TASK DESCRIPTION →
Begin with the first line of the entries below. Copy each line exactly, stopping after the one that contains "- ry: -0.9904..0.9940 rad".

[Dataset items]

..........

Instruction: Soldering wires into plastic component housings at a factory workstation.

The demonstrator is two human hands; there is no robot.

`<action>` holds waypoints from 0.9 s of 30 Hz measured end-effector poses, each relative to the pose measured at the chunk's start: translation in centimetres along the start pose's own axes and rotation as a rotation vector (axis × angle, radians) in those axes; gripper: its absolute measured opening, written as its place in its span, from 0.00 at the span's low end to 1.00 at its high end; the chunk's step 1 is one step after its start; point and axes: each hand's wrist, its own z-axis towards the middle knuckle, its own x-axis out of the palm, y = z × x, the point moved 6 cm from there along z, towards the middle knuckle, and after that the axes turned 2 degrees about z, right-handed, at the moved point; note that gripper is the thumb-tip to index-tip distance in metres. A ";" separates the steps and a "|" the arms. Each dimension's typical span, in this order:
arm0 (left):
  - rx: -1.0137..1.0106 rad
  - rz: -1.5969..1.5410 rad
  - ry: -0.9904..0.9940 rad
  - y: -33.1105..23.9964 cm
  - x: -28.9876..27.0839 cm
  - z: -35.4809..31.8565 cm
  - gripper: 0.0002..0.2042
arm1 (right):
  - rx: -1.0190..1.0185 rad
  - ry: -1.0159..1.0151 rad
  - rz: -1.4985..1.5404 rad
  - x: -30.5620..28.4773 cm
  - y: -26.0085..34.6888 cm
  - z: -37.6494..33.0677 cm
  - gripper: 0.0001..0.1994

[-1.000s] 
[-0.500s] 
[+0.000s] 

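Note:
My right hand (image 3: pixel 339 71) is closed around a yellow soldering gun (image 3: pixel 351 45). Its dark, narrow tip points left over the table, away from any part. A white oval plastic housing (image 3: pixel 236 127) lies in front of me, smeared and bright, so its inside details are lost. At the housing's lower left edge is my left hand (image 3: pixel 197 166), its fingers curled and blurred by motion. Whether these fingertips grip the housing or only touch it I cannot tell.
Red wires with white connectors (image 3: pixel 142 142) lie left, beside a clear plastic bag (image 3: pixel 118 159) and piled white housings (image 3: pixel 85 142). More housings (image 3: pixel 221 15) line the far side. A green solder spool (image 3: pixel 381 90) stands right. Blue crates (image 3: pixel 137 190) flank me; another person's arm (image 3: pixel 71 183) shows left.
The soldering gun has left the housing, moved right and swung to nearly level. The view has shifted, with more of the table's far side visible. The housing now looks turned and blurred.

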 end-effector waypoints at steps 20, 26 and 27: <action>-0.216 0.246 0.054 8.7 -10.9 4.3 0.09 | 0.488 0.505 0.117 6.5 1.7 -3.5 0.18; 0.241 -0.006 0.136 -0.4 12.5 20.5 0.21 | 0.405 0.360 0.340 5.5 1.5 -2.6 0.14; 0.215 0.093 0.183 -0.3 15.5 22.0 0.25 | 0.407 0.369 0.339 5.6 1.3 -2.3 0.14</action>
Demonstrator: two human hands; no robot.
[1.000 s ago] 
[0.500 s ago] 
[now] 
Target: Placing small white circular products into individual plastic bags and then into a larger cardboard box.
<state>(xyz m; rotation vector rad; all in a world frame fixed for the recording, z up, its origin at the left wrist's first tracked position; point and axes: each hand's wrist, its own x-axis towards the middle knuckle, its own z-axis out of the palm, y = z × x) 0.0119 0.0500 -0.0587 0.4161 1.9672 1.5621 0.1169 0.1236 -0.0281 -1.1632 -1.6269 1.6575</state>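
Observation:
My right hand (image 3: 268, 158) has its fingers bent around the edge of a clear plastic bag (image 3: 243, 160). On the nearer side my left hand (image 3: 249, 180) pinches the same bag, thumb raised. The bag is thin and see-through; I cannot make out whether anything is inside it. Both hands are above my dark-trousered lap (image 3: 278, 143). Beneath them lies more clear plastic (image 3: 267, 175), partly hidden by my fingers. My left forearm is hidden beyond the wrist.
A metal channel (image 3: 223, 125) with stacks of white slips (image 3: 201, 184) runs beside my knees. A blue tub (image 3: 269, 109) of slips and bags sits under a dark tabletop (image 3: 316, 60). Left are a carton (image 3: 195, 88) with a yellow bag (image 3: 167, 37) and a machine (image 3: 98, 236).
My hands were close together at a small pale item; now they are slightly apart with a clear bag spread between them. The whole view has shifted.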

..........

RESPONSE TO THE EXERCISE →
Instruction: Soldering wires into plastic component housings at a factory workstation.

The demonstrator is two human hands; there is no robot.

`<action>` holds waypoints from 0.9 s of 30 Hz measured end-effector poses, each relative to the pose measured at the chunk's start: translation in centimetres along the start pose's own axes and rotation as a rotation vector (axis × angle, radians) in those axes; gripper: its absolute measured opening, written as its place in its span, from 0.00 at the span's low end to 1.00 at its high end; the chunk's step 1 is one step after its start; point and axes: each hand's wrist, its own z-axis towards the middle knuckle, its own x-axis out of the palm, y = z × x, the point moved 6 cm from there along z, towards the middle knuckle, and after that the axes turned 2 degrees about z, right-handed, at the moved point; note that gripper is the thumb-tip to index-tip distance in metres. A ";" separates the steps and a "|" the arms. Each dimension's typical span, in this order:
arm0 (left):
  - rx: -1.0137..1.0106 rad
  - rz: -1.5969..1.5410 rad
  - ry: -0.9904..0.9940 rad

What is written here forms the complete answer.